The Environment Committee of the European Parliament voted through a proposal to suspend the EU's CO2 Emissions Trading Scheme (ETS) for intercontinental flights, as announced for a year in November by the European Commission.
MEPs stressed that their support was conditional on progress at the International Civil Aviation Organisation (ICAO) to agree worldwide measures to tackle the carbon dioxide emissions many blame for global warming.
"Today's vote is a clear signal that the European Union wants an international solution," said MEP Peter Liese, who oversees the issue in parliament.

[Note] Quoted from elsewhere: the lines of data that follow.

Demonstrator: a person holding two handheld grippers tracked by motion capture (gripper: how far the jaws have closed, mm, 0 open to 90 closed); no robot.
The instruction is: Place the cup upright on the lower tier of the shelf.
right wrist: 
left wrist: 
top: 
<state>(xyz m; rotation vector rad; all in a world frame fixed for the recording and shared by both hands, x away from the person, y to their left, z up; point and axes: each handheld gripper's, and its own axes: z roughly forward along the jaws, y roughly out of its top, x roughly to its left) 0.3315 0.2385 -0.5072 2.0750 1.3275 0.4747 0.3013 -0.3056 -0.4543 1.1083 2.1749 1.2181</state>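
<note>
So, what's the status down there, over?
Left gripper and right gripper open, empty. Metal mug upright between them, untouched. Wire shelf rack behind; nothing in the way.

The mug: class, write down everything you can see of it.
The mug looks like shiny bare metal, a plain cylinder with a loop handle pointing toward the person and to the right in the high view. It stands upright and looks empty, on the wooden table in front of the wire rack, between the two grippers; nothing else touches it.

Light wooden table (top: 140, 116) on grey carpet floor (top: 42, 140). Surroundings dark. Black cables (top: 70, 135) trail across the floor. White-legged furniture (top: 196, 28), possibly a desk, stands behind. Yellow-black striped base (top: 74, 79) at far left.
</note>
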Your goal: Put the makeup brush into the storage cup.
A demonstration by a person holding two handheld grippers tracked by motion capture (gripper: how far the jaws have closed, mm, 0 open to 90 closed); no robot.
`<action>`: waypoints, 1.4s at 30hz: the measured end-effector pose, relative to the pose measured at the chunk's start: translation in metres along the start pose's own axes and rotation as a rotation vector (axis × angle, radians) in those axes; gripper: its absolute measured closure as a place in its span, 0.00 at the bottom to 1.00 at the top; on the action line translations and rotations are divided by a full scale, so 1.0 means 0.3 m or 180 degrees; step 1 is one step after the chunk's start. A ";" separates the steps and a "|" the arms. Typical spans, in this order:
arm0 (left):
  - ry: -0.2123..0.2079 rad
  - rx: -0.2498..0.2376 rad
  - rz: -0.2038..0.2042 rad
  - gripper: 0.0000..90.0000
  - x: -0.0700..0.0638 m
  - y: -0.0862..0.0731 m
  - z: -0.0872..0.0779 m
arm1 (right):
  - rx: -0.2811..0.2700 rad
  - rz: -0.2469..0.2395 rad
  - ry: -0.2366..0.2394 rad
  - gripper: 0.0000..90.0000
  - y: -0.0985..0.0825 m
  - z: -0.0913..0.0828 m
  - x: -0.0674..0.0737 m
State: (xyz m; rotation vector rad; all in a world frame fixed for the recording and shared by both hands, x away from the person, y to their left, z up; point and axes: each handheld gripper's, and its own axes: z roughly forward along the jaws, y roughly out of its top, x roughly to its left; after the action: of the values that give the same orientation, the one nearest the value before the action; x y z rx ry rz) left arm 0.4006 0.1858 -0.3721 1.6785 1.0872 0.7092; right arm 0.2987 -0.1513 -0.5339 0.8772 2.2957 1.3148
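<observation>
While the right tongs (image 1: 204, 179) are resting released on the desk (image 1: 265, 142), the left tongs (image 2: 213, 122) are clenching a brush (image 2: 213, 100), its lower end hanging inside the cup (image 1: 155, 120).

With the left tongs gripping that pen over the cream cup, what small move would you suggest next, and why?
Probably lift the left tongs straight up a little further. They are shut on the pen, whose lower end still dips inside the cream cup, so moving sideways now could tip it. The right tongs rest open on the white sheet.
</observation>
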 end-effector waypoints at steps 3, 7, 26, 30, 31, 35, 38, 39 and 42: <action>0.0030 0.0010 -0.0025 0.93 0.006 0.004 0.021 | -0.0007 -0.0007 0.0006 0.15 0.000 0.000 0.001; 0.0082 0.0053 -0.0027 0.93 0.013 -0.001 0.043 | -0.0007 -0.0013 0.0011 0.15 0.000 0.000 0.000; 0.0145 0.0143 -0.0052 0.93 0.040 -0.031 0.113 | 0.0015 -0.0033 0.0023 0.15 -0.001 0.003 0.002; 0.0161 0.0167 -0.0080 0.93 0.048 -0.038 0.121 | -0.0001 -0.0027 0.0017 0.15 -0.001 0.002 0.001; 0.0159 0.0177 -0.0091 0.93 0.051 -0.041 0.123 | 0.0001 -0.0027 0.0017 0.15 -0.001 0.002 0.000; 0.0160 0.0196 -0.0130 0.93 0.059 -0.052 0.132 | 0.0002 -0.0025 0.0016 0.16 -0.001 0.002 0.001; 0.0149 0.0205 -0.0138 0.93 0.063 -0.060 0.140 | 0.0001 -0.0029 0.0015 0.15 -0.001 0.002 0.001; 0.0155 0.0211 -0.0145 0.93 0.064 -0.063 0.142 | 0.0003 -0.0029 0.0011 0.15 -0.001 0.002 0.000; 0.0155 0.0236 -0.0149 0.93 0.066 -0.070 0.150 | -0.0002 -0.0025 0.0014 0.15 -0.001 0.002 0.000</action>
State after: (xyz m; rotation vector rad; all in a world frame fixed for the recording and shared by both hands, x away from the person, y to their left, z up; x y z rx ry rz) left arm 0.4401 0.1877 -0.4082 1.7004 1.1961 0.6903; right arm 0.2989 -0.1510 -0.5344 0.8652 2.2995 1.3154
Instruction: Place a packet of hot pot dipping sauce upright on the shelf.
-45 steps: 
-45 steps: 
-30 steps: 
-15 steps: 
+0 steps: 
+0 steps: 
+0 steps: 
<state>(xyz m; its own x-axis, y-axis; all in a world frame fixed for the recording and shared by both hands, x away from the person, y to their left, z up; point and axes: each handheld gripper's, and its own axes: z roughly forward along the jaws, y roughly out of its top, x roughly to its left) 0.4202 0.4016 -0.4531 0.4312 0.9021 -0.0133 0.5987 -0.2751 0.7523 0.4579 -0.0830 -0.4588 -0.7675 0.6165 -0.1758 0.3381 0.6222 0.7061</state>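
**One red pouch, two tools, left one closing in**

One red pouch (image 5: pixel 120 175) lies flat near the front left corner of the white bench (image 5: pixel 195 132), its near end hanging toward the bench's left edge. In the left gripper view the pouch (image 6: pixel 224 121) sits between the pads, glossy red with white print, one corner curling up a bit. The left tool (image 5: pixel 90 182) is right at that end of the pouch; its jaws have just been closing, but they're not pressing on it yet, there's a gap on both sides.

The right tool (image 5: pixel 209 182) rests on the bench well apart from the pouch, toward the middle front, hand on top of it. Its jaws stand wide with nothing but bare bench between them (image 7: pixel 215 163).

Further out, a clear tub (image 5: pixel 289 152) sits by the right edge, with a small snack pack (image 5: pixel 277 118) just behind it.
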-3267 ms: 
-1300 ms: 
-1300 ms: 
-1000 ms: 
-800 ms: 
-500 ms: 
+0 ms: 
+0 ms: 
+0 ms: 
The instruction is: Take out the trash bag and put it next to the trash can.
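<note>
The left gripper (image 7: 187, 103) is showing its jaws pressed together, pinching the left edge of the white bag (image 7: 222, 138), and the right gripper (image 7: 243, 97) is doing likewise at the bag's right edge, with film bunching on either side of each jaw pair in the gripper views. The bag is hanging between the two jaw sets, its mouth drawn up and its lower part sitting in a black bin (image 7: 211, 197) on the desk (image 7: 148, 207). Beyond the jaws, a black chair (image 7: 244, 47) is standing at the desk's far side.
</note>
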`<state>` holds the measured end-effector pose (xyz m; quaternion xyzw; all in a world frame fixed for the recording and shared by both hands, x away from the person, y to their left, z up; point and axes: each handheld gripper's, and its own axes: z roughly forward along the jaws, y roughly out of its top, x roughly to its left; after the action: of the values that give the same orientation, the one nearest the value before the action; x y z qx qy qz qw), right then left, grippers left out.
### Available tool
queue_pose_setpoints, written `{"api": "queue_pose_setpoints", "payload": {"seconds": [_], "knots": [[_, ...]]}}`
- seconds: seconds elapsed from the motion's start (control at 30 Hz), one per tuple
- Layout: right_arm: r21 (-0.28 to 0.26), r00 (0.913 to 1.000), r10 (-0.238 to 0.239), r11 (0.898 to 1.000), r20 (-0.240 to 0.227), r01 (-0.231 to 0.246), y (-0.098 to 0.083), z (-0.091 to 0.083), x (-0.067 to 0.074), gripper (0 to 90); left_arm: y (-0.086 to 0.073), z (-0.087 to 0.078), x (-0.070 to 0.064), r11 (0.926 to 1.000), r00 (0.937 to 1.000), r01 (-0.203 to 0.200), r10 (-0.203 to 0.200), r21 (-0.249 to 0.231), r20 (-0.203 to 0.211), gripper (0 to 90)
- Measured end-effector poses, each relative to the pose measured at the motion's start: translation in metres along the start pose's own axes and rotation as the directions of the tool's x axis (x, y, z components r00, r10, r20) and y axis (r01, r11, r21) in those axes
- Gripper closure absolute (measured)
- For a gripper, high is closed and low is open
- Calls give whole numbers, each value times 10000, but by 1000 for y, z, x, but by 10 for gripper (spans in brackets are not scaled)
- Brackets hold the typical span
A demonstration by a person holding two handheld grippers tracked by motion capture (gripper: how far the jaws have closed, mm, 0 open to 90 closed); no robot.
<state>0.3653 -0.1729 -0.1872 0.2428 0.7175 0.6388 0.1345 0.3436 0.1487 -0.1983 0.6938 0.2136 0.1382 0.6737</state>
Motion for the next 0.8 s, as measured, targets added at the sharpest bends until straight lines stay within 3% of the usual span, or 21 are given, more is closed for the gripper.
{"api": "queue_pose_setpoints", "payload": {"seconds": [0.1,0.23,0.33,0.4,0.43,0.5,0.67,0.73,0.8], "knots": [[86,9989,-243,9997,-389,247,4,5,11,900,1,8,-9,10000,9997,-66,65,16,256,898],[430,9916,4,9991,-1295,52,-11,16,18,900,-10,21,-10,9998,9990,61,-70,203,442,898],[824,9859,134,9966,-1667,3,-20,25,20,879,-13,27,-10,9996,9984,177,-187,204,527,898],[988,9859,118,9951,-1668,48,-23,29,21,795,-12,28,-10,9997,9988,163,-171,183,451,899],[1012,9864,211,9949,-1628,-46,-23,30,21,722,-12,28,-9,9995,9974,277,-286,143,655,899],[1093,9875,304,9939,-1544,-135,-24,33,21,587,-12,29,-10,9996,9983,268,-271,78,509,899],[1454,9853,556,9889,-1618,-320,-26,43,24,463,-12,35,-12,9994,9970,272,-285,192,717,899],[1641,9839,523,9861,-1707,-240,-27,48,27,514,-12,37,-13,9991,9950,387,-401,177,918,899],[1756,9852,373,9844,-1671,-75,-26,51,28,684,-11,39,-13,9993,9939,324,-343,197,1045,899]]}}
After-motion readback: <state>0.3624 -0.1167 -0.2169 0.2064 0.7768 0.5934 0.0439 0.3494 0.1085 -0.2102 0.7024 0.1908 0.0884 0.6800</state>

EU Climate Commissioner Connie Hedegaard suspended the carbon tax plan last year for flights to and from non-European nations after Washington and Beijing led a chorus of opposition.The EU unilaterally introduced the carbon tax scheme on January 1, 2012 but 26 of the ICAO's 36 members opposed the move, saying the levy violated international law.
Under the ETS, airlines operating within the EU have to buy pollution credits to cover some 15 percent of their carbon dioxide missions.
Liese said there was now "no more excuses for third countries not to engage in the issue.
"Third countries have given the impression that it is the European Union that stands in the way but we shall see if they have enough commitment," he added.
The ICAO is due to take up the issue again at its next general assembly in September 2013.
The committee recommendation now goes to a full parliament vote in April.